Another closely related work is the method proposed by Zhou et al. [
18], where the detection of blackheart disease in potatoes was studied using spectroscopy and machine learning. They observed that the most effective values were located in the Vis/NIR range, between 678 and 839 nm, selecting six optimal wavelengths. The authors centered their attention on the morphological corrections, for example, with respect to the height of the tubers. The accuracy obtained ranged between 96.53% and 97.11%, which is also very close to the 97.7% in our best method. In any case, as previously stated, the results are not directly comparable since our work is not specific to a single disease and, consequently, the datasets are different. Even so, it is very interesting to observe that all the state-of-the-art methods are able to obtain high accuracies slightly above 97%.
4. Conclusions
The purpose of this research was to accurately detect potatoes with internal defects, such as brown rot, hollow heart, and black heart, using simple external spectroscopy analysis. The study was conducted at the regions of Vis/NIR (350–1100 nm) and SWIR (1100–2500 nm) of the spectrum. First, the most effective wavelengths were determined for each region using a hybrid ANN-CA approach. Then, an ensemble classifier was proposed using the majority voting rule on four constituent methods: ANN-ICA, ANN-HS, LDA, and KNN. The results of the ensemble classifier showed that the correct classification rate of the samples was 94.1% for the SWIR range, and 83.4% for the Vis/NIR range. SWIR region was found to be the most appropriate for detecting internal potato defects. Interestingly, one of the constituent methods, LDA, was able to achieve the best classification results, with 97.7% accuracy in SWIR. This method would be preferable over the ensemble classifier, due to its precision and simplicity. The effectivity of using only the three best wavelengths was also compared with respect to the use of the whole spectrum. In this case, it was observed that there were not statistically significant differences between both methods, so obviously, the best option would be to use only the selected wavelengths.
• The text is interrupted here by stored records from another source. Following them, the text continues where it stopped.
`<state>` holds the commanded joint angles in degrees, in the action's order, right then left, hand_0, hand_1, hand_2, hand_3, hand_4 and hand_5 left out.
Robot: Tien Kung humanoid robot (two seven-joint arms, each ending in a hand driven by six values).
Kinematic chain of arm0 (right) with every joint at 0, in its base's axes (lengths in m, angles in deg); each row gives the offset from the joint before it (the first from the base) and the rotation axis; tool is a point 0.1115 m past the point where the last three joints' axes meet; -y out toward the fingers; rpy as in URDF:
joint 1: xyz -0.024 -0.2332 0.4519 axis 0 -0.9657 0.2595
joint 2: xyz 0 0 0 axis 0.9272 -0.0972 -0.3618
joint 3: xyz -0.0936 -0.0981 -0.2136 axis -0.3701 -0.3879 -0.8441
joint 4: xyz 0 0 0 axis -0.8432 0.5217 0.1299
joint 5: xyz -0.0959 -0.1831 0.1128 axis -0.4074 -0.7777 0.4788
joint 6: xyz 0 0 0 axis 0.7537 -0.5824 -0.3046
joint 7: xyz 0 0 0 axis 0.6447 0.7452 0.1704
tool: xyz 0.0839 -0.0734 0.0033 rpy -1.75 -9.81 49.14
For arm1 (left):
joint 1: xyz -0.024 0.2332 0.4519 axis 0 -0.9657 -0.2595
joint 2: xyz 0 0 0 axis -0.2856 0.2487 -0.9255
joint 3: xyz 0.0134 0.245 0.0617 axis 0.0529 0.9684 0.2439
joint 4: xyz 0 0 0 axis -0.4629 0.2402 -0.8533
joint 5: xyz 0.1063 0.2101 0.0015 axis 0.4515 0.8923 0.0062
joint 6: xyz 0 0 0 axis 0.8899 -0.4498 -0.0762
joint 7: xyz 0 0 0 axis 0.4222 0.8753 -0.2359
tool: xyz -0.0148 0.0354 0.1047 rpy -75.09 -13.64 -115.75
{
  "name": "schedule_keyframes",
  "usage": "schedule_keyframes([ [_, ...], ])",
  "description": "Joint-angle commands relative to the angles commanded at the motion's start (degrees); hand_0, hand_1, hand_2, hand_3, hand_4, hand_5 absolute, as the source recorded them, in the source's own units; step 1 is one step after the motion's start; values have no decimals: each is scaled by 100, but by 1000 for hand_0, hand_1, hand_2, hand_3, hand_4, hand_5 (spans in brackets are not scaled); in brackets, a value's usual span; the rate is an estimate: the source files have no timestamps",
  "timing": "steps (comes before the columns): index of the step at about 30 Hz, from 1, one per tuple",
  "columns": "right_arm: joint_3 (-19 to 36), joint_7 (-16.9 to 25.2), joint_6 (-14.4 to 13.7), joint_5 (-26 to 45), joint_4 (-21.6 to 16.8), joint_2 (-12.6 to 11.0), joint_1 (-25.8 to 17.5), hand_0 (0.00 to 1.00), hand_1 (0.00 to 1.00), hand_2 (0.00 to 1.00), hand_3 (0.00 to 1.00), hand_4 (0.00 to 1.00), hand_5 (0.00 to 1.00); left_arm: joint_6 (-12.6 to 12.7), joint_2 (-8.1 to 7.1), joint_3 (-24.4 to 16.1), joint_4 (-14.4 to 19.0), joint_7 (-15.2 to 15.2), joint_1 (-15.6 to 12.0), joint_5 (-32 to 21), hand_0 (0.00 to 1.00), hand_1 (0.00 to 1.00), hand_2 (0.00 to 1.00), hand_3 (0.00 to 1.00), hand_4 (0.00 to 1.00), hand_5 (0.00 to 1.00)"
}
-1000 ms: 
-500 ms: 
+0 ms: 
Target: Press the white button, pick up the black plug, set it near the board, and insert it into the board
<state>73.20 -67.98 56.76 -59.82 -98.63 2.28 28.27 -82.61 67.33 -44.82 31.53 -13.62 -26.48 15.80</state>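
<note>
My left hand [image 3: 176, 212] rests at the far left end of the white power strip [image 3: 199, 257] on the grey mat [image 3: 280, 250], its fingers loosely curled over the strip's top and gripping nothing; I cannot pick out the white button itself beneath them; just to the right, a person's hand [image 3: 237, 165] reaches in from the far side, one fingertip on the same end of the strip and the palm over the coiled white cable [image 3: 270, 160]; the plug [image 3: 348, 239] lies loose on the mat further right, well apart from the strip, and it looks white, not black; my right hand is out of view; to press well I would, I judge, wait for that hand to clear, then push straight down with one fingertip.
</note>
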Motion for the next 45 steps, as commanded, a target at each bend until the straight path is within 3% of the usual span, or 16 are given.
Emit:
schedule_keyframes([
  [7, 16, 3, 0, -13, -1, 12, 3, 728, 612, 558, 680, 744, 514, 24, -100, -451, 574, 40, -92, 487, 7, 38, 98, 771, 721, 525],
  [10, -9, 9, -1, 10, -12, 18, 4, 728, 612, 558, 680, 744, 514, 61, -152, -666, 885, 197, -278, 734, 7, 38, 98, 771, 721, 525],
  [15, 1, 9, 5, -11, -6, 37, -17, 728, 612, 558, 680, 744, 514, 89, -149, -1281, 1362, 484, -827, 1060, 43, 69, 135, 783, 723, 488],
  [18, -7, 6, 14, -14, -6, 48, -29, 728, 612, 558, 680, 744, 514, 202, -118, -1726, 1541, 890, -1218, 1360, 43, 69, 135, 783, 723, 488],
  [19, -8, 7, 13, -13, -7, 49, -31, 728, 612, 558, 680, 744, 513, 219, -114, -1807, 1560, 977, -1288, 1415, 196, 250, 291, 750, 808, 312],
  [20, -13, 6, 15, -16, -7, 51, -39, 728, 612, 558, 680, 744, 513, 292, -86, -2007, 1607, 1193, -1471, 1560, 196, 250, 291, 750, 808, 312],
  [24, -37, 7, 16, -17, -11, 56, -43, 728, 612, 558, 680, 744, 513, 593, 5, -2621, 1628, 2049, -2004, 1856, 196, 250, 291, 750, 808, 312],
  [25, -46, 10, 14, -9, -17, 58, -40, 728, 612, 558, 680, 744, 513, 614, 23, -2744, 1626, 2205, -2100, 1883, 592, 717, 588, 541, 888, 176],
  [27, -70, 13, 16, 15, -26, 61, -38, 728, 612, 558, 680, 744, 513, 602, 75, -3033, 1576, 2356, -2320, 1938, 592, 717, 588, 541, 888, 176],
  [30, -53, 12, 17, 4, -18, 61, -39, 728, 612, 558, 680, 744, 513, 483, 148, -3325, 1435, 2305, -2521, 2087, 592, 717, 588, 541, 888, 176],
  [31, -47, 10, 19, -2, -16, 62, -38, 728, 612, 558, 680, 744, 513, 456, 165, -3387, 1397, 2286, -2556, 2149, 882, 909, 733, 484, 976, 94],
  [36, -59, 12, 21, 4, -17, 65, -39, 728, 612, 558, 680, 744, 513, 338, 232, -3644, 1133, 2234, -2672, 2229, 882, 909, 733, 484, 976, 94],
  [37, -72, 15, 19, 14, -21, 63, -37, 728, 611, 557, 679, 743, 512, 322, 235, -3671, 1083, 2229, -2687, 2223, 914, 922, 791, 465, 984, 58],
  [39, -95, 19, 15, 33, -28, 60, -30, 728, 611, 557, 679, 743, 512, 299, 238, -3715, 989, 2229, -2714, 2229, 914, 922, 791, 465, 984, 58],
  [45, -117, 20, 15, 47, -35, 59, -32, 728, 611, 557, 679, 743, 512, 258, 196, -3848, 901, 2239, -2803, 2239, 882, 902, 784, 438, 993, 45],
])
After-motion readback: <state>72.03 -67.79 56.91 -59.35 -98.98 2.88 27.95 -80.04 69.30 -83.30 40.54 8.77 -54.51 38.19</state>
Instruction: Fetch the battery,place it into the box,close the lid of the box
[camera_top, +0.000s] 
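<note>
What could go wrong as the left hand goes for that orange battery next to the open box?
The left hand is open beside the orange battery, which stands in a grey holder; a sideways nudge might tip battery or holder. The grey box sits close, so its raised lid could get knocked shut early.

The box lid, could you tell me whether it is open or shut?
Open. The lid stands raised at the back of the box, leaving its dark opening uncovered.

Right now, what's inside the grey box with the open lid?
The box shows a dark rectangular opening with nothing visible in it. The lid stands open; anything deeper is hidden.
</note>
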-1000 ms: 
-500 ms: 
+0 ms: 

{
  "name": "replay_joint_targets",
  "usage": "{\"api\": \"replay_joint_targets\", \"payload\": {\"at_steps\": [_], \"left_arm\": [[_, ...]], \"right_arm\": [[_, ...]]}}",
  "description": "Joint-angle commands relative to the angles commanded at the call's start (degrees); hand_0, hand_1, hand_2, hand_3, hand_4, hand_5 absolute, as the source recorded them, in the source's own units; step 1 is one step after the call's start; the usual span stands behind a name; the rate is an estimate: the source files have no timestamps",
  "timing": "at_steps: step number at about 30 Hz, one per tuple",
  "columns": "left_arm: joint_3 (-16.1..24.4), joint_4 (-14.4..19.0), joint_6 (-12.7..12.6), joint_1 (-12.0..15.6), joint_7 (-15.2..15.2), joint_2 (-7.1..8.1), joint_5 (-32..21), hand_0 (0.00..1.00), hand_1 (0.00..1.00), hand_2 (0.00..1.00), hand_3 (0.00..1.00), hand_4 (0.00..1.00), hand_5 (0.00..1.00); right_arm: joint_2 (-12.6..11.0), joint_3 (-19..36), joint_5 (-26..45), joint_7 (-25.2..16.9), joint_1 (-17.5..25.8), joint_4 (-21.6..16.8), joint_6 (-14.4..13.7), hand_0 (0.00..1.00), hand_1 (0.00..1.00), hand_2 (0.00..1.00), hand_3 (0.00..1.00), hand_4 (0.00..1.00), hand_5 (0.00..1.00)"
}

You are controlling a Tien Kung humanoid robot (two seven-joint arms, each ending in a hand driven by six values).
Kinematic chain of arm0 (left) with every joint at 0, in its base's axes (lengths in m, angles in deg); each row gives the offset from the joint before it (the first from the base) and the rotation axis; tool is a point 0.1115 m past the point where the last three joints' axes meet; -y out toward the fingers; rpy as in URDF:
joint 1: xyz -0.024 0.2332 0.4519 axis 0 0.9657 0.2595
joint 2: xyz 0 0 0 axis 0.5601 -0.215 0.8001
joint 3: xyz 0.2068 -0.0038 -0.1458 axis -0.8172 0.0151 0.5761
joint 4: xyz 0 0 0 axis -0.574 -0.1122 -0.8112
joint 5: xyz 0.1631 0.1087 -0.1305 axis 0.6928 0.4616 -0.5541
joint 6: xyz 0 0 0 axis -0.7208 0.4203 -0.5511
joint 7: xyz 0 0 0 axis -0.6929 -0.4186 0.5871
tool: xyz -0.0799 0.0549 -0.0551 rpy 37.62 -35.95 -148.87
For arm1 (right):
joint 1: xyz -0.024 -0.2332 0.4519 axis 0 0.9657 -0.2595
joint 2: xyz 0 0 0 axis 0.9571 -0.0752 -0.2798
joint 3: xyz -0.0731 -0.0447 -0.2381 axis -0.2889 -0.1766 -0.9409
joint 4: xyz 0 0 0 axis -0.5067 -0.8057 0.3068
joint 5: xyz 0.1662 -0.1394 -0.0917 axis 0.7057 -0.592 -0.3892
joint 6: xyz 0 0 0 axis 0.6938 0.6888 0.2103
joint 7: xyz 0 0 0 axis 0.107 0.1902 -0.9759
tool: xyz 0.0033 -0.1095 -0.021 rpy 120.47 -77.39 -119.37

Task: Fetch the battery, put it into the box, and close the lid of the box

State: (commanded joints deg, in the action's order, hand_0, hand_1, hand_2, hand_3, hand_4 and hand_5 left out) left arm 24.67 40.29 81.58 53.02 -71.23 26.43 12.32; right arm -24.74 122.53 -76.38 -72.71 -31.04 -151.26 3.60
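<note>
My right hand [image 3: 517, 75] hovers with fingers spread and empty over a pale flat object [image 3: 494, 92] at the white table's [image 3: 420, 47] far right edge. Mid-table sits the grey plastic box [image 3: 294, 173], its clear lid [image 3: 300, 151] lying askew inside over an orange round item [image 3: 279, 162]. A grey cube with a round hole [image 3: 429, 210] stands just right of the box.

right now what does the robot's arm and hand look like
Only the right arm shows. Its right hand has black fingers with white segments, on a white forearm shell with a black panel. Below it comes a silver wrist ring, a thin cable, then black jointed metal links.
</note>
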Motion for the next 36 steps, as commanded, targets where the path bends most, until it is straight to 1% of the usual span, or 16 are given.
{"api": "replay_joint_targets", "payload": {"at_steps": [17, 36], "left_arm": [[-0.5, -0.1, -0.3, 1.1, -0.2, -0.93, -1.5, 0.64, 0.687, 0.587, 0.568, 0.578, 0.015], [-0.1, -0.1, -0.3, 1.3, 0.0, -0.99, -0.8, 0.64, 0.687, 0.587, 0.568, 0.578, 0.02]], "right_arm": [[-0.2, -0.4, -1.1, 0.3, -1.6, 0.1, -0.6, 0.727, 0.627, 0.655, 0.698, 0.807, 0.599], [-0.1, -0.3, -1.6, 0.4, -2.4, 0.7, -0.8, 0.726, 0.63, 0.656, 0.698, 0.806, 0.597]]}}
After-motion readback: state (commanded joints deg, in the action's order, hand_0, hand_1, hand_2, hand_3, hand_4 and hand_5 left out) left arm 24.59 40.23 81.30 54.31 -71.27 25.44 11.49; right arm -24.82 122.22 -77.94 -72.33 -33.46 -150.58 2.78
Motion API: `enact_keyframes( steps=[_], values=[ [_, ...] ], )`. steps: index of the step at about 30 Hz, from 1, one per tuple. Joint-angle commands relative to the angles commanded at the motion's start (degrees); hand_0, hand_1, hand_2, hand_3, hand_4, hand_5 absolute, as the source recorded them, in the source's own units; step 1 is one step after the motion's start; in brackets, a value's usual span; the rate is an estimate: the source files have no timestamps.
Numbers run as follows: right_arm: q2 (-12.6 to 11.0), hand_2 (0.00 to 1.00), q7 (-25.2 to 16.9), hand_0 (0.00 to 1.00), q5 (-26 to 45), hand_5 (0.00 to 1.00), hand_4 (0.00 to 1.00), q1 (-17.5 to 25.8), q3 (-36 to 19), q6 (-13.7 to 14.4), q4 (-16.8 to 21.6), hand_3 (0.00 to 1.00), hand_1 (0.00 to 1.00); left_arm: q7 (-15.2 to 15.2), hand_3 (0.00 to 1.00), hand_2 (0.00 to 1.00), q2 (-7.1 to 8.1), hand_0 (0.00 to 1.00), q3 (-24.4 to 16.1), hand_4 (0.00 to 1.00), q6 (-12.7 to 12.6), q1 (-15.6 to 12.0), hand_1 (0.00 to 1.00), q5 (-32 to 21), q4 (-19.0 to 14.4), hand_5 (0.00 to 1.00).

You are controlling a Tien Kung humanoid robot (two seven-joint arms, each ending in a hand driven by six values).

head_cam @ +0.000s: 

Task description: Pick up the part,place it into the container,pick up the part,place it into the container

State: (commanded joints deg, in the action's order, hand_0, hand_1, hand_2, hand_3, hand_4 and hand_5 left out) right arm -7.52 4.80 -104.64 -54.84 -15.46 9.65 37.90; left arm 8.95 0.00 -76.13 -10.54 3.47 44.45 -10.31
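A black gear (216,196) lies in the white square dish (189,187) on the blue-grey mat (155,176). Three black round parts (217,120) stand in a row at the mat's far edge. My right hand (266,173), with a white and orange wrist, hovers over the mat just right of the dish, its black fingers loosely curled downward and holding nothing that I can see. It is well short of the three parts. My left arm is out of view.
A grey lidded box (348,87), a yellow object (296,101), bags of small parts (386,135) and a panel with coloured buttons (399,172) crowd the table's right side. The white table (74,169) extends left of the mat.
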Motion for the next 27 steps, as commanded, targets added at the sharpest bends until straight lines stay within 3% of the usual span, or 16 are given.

These findings will help to develop new capture devices that could be more simplified and practical to use, since only the wavelengths of interest would be captured. With the development of simplified portable devices, the detection technology could be applied either in the field or in factories at their handling processes. In the field, it can be used to perform random sampling of the tubers to carry out an early detection of possible plant diseases. Inside the factory, it can be used in a processing line for quality inspection, where the defective potatoes would be discarded. Both the capture of just three wavelengths and classification times using LDA allows potential real-time processing in practice. Another future line of research is to analyze how the different diseases affect potato spectral signatures at various wavelengths. Further experiments would be needed to classify the defective samples according to the types of diseases observed.